Rüzgar kara bulutlarla kaplı gökyüzünde esti. Yağmur barındıran bulutlar kayboldu ve ardından parlak ay ışığı herhangi bir engelle karşılaşmadan yeryüzüne indi.

 

Ay ışığı altında, Mor Dağı'n altında bir gölge belirdi.

 

Rüzgar esti ve dağdaki bitkilerin sallanmasına neden oldu ve onların hışırtı sesi duyuldu.

 

Dağa ve büyük gölgeye bakınca, dağdaki bitkiler hareket ediyor olsa da gölge çok az değişiyordu.

 

"Bu dağ hareket etmiyor!" Wang Lin'in gözleri parladı. Sanki kafasından bir şey çıkıp gitmişti ve gözleri aydınlanmayla doldu. Sanki bir ipucu yakalamış gibiydi.

 

"Rüzgar sadece yüzeyde esiyor, dağ hareket ediyormuş gibi görünse de gerçekte hareket eden benim kalbim! Kalbim hareket edince dağ hareket etti!" Wang Lin'in gözleri berraklaştı ve ardından odaya geri döndü.

 

Aleve bakarken nefesi yavaş yavaş kesildi ve en sonunda ölü gibiydi.

 

Eğer bir yabancı burada olsaydı ve bunu görseydi en ufak bir değişim hissetmeyecekti. Alev hala hafifçe sallanıyor ve çatırdıyordu.

 

Fakat o anda bu alev çeşitli yollarla sarsılmış bir şiddetli dalga gibiydi.
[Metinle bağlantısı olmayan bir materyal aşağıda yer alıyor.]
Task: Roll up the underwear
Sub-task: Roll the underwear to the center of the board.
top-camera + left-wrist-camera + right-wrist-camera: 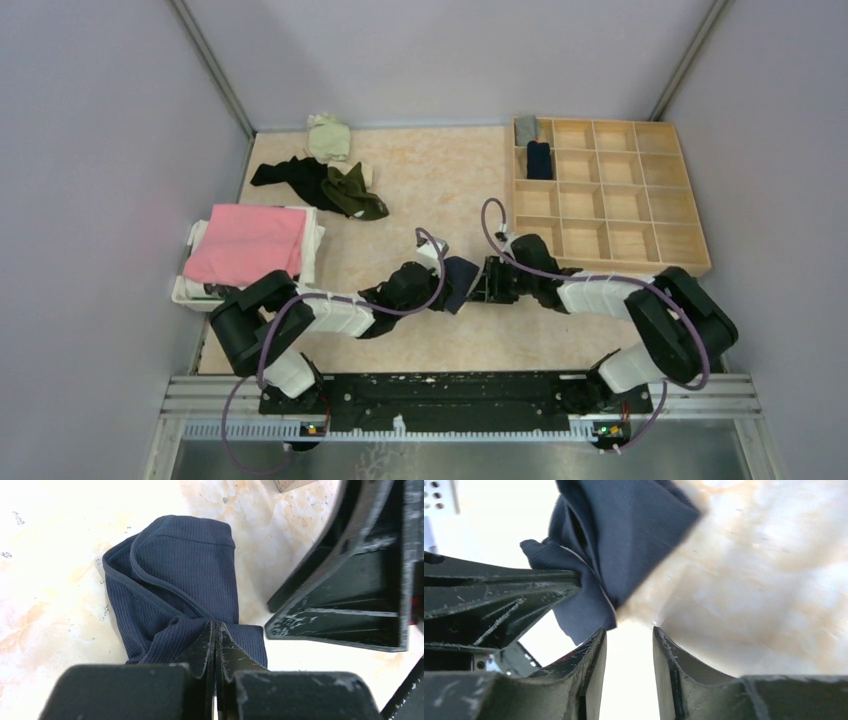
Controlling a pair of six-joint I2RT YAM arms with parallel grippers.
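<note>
A navy ribbed underwear (460, 281) lies partly folded on the table between my two grippers. My left gripper (216, 625) is shut on the near edge of this underwear (180, 570), with the fabric bunched at its tips. The right wrist view shows the same pinch on the cloth (624, 535). My right gripper (629, 630) is open just right of it, and nothing is between its fingers. From above, the left gripper (438, 286) and right gripper (487, 280) face each other across the garment.
A wooden compartment tray (694, 200) at back right holds a grey roll (526, 128) and a navy roll (538, 160). Black (295, 178), olive (355, 195) and pale green (328, 137) garments lie at back left. A folded pink cloth (248, 242) tops a white basket (190, 290).
</note>
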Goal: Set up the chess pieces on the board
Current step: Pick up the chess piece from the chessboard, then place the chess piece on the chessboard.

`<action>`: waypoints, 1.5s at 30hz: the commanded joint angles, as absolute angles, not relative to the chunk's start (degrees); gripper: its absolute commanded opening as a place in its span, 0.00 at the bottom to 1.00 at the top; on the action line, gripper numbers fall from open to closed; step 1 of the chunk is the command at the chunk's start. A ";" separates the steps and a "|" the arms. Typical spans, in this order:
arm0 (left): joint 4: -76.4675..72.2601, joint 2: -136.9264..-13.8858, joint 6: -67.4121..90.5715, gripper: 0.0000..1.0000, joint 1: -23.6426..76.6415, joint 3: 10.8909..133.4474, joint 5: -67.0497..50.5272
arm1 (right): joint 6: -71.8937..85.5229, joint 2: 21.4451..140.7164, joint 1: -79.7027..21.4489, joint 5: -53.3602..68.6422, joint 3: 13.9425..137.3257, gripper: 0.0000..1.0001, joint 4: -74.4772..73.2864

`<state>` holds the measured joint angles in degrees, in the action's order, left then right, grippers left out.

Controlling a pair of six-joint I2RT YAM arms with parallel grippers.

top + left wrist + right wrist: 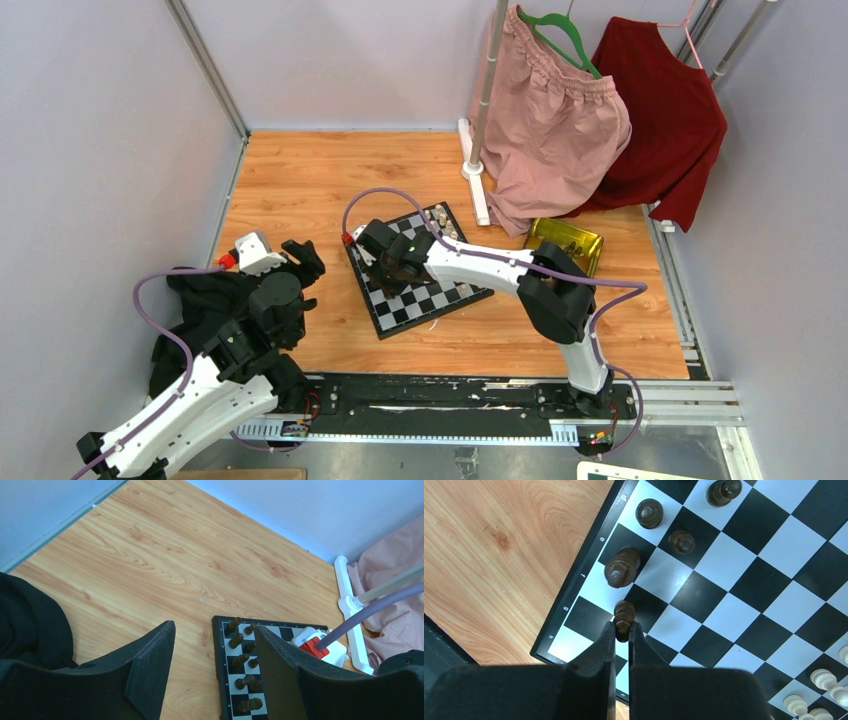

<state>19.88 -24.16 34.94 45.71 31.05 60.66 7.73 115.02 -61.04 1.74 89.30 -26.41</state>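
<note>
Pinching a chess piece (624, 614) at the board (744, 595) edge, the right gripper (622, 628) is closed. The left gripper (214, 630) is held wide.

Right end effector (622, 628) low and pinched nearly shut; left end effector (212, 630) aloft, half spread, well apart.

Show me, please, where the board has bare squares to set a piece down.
The board is bare across its middle squares, between the dark chess pieces along the lettered edge and the cream pieces opposite. That edge is crowded, where the right gripper pinches a dark piece.
</note>
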 commanded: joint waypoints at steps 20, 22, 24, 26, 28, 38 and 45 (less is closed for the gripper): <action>19.12 -23.55 35.46 0.65 45.79 30.41 63.37 | 7.36 117.61 -63.85 1.67 95.70 0.00 -29.31; 19.08 -23.49 35.43 0.65 45.79 30.39 63.37 | 7.35 117.96 -63.88 1.67 95.94 0.00 -29.44; 19.09 -23.40 35.47 0.65 45.79 30.33 63.36 | 7.37 118.39 -64.06 1.67 96.26 0.00 -29.57; 19.16 -23.38 35.44 0.65 45.79 30.32 63.35 | 7.36 118.75 -64.15 1.51 96.49 0.00 -29.70; 19.17 -23.21 35.42 0.65 45.79 30.21 63.37 | 7.34 119.06 -64.32 1.35 96.59 0.00 -29.77; 19.28 -22.66 35.46 0.65 45.79 29.88 63.46 | 6.95 119.48 -64.69 0.49 96.60 0.14 -29.88; 19.34 -22.63 35.66 0.65 45.79 29.88 63.43 | 6.59 118.89 -64.77 0.21 96.32 0.34 -29.91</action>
Yavaş yavaş durgunlaşarak en sonunda sanki Durdurma Büyüsü kullanılmış gibi hareketsizleşti.

 

O anda Wang Lin'in zihni titredi. İnanamadı, sanki gördüğü şeyi tamamen inanılmaz bulmuştu.

 

Onun kontrolü olmadan has enerji vücudunun her bir noktasına aktı ve vücudundan bir şeyin taşma sesi geldi.

 

Sanki ölümlü bir dövüş sanatçısı bütün meridyenlerini açmıştı.

 

Has enerjisi çılgınca dolanırken Wang Lin'in üçüncü gözü sessizce açıldı ve bir yarık oluştu. Fakat kırmızı ışık çıkmadı. Bunun yerine sanki bir şeyi özümsüyordu. Bu, Wang Lin'in vücudunun içindeki has enerjinin daha da hızlı dolanmasına neden oldu!

 

Bu hız akıl almaz seviyeye ulaşsa da Wang Lin acı hissetmedi. Aleve bakarken irkilmiş gibiydi. Gözlerindeki ifade zirveye ulaştı.

 

Gördüğü şeye inanamadı. Gördüğü şey artık lamba alevi değil, son derece zayıf bir alevdi. Bu alev Wang Lin'in daha önce yaratmış olduğu şeydi.

 

Sadece bununla kalmadı. Alev durmuş gibi görünse de hala hareket ediyordu!

 

Bu bir çeşit tersine hareket gibiydi. Sanki bir kuvvet alevin etrafını sarmıştı ve Wang Lin'in anlamadığı bir şekilde onun hızla dağılmasına neden oluyordu.

 

Onun dağıldığını söylemek doğru olmayacaktı. Alev sanki giderek büyüyordu. En sonunda Wang Lin alevin içindeki sırrı sayısız kez büyüdükten sonra gördü!

 

Bunlar küçük elementlerdi. Bu elementler birbirlerinin yanından geçiyorlardı ve belli bir yöntemle birbiriyle çarpışıyordu. Her çarpıştıklarında bir ısı zerresi bırakıyorlardı.

 

İlk bakışta bu elementler tamamen karmaşa içinde görünse de Wang Lin'in gözünde durum farklıydı. Hareket biçimleri ve çarpışmaları bir çeşit kanun barındırıyordu.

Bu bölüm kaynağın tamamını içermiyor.